The dictionary defines indigenous as originating or occurring naturally in a place. As far as the ecology of North America is concerned, indigenous refers to the period prior to European “discovery.” Since 12,000–15,000 B.C.E,, long before Columbus ever sailed the ocean blue, human beings have lived and thrived on the continent we now call home.

That means that for 12,000 years, indigenous peoples lived without chicken, pork, beef, dairy, refined sugar, wheat, olive oil, bananas, oranges and apples.

Instead, what indigenous peoples had were remarkably contemporary methods of cultivating and collecting food. They collected native plants like wood sorrel, purslane, plantain and lamb’s quarter–wild superfoods more powerful than kale and so well adapted to the climate that they could grow without fertilizers or pesticides. They gathered wild nuts like acorns, and processed them into protein-rich flour (both gluten-free and low-glycemic). They hunted wild game like rabbit, turkey, duck and pheasant, and never forgot to use the organ meats containing folic acid, iron, chromium, copper, selenium, omega fatty acids, zinc and an alphabet of vitamins.

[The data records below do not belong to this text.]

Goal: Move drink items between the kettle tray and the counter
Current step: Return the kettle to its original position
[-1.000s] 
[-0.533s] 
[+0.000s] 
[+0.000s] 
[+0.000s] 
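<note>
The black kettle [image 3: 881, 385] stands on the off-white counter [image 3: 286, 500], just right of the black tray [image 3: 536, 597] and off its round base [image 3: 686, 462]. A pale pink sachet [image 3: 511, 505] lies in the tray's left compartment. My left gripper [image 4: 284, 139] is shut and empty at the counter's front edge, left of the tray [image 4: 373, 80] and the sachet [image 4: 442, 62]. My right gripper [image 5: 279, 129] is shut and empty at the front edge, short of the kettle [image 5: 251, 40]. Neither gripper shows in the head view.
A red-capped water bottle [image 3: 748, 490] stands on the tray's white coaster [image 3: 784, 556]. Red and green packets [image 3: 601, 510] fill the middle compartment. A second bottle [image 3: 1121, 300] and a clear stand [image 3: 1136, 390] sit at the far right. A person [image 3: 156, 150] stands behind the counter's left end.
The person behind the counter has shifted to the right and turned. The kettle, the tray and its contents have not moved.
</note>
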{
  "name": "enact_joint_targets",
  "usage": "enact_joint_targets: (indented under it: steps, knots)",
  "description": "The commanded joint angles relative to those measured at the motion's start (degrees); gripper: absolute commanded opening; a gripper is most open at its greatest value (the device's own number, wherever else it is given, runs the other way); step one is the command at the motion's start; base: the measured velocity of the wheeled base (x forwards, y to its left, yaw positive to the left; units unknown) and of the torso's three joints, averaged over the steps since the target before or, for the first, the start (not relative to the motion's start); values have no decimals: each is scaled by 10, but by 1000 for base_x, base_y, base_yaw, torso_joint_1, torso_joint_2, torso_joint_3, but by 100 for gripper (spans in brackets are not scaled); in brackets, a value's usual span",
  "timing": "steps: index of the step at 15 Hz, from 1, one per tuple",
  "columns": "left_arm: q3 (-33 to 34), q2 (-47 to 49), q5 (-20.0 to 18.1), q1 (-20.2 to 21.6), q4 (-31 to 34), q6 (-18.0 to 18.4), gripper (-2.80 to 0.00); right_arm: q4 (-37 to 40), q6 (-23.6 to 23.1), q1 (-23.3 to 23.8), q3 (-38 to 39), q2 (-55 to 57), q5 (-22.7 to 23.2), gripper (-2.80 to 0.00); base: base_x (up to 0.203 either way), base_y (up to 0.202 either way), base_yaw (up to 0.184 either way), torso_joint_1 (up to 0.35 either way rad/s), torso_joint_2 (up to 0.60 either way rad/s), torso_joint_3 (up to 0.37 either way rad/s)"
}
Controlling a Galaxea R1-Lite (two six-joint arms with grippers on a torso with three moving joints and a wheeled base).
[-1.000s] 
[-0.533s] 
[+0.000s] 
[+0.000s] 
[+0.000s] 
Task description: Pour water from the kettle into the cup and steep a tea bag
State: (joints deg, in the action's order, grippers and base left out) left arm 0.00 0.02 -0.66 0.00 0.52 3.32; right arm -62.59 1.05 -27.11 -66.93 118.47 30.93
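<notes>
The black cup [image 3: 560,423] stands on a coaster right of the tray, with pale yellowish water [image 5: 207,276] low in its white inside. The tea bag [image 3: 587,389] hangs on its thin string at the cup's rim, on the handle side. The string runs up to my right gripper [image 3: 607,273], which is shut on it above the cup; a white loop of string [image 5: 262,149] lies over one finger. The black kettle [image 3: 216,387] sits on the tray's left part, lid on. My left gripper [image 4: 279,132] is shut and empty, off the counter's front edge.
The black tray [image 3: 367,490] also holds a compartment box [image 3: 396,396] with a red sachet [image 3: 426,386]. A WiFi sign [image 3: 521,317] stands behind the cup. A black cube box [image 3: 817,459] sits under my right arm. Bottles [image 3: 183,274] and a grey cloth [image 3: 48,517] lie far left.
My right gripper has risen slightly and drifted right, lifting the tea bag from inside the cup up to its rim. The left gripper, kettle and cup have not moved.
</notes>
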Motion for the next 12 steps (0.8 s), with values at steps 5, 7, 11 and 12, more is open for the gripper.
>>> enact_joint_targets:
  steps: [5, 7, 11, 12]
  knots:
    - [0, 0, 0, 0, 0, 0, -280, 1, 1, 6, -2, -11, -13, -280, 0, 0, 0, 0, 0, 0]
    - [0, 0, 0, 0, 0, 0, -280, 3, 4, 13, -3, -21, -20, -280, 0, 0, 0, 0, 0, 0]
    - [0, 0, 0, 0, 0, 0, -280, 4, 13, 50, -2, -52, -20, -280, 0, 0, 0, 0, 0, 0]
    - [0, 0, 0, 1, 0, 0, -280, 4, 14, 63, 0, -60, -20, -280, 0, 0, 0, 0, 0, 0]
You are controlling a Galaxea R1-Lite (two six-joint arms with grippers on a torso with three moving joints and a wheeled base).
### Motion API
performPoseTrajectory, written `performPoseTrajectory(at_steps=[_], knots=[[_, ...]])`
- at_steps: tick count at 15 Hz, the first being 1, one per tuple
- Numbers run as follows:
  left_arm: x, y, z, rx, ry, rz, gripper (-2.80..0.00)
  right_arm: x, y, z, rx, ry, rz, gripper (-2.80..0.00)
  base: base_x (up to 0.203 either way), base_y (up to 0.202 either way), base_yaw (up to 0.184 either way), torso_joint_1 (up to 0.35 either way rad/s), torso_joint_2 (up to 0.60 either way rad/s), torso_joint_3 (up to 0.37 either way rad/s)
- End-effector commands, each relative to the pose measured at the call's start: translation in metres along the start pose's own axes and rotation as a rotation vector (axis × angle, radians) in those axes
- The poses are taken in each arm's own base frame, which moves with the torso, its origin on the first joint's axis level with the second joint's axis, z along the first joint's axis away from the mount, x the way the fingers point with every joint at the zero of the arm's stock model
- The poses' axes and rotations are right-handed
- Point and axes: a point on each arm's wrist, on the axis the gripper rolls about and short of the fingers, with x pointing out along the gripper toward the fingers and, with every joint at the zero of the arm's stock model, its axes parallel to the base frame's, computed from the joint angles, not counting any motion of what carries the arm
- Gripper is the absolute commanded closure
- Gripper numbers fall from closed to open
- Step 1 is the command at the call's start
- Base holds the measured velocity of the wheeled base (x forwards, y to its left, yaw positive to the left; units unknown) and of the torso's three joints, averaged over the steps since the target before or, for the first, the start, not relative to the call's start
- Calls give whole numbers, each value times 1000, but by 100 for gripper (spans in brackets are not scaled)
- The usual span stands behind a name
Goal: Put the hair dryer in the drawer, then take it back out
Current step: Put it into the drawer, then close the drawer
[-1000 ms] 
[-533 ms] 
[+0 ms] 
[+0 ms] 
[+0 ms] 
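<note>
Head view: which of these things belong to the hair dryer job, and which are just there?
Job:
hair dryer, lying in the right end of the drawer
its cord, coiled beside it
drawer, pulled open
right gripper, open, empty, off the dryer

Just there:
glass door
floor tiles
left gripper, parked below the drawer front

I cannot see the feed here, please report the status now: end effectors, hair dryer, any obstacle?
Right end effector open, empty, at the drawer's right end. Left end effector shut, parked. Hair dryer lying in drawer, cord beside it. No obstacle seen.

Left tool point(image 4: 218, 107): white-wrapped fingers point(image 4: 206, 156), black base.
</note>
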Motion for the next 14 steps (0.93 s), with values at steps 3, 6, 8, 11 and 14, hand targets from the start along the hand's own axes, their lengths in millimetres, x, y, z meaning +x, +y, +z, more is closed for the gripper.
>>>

Indigenous people never needed health guidelines like Paleo, Whole 30 or the “food pyramid”; they simply ate food balanced by the ecosystem. The indigenous diet designed by nature works with nature, and so works to conserve and sustain the land. To quote Wendell Berry, poet, farmer and lifelong Kentuckian, “Land cannot be properly cared for by people who do not know it intimately, who do not know how to care for it, who are not strongly motivated to care for it.”

Maybe the word “indigenous” describes something much wider and deeper than the dictionary could ever explain. Maybe it describes the way we can begin to see ourselves as originating or occurring naturally from a place, the way to value the land we stand on as if it had created us. Today, as we struggle to understand the chronic health problems and environmental threats looming over us, perhaps exploring the connection that indigenous people once shared with this land and that we, the current inhabitants of North America, share with them may have something to teach us.